Your assignment: Copy all entries exactly.

Records to process:
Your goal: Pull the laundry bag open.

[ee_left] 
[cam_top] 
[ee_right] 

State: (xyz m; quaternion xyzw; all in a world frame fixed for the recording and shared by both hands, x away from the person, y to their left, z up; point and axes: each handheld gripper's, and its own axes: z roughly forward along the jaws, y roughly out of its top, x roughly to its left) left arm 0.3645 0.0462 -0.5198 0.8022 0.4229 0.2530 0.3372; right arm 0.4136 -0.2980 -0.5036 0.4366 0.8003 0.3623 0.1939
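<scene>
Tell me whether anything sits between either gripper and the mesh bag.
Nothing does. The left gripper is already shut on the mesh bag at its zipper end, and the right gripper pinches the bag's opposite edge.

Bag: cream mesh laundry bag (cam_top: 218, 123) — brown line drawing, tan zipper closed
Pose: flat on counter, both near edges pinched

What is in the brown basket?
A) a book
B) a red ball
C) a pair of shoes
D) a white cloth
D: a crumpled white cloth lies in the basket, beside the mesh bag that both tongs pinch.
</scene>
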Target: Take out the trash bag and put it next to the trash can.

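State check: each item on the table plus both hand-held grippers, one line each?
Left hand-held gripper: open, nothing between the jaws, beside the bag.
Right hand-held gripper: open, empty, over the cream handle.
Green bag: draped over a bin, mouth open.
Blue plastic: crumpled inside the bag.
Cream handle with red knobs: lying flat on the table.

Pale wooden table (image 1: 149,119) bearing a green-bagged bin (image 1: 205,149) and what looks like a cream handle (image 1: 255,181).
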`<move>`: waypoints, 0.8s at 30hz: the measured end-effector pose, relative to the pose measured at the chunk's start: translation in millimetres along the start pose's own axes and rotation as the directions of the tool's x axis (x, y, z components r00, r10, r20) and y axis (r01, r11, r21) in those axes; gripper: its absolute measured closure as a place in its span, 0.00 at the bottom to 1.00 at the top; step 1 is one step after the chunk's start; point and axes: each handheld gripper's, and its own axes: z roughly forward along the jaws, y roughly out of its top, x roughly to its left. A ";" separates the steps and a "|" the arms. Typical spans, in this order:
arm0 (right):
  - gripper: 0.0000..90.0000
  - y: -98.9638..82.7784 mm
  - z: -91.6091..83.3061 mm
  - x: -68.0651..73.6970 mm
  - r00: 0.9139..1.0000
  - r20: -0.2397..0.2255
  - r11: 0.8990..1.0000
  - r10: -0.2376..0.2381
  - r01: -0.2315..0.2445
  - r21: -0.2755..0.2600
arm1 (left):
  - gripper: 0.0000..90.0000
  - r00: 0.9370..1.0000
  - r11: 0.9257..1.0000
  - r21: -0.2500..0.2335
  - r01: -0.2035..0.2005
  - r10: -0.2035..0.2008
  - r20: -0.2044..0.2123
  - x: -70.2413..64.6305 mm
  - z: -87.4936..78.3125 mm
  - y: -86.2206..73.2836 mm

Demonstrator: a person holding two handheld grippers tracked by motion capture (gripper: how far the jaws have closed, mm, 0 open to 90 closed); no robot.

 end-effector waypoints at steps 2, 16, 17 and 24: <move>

Output of the exercise:
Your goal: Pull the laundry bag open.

[ee_left] 
[cam_top] 
[ee_right] 

State: (xyz m; quaternion xyzw; all in a world frame fixed for the recording and shared by both hands, x away from the person, y to their left, z up; point and axes: each handheld gripper's, and its own axes: z roughly forward along the jaws, y roughly out of its top, x roughly to its left) left arm 0.3645 0.0462 -0.5198 0.8022 0.4229 0.2530 0.3372; right arm 0.4136 -0.2980 -0.5036 0.4366 0.8003 0.3623 0.1939
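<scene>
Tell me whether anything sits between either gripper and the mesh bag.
Nothing does. The left gripper is already shut on the mesh bag at its zipper end, and the right gripper pinches the bag's opposite edge.

Bag: cream mesh laundry bag (cam_top: 218, 123) — brown line drawing, tan zipper closed
Pose: flat on counter, both near edges pinched

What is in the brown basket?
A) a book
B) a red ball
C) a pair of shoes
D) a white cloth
D: a crumpled white cloth lies in the basket, beside the mesh bag that both tongs pinch.
</scene>
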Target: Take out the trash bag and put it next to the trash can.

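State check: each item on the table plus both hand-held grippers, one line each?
Left hand-held gripper: open, nothing between the jaws, beside the bag.
Right hand-held gripper: open, empty, over the cream handle.
Green bag: draped over a bin, mouth open.
Blue plastic: crumpled inside the bag.
Cream handle with red knobs: lying flat on the table.

Pale wooden table (image 1: 149,119) bearing a green-bagged bin (image 1: 205,149) and what looks like a cream handle (image 1: 255,181).
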`<move>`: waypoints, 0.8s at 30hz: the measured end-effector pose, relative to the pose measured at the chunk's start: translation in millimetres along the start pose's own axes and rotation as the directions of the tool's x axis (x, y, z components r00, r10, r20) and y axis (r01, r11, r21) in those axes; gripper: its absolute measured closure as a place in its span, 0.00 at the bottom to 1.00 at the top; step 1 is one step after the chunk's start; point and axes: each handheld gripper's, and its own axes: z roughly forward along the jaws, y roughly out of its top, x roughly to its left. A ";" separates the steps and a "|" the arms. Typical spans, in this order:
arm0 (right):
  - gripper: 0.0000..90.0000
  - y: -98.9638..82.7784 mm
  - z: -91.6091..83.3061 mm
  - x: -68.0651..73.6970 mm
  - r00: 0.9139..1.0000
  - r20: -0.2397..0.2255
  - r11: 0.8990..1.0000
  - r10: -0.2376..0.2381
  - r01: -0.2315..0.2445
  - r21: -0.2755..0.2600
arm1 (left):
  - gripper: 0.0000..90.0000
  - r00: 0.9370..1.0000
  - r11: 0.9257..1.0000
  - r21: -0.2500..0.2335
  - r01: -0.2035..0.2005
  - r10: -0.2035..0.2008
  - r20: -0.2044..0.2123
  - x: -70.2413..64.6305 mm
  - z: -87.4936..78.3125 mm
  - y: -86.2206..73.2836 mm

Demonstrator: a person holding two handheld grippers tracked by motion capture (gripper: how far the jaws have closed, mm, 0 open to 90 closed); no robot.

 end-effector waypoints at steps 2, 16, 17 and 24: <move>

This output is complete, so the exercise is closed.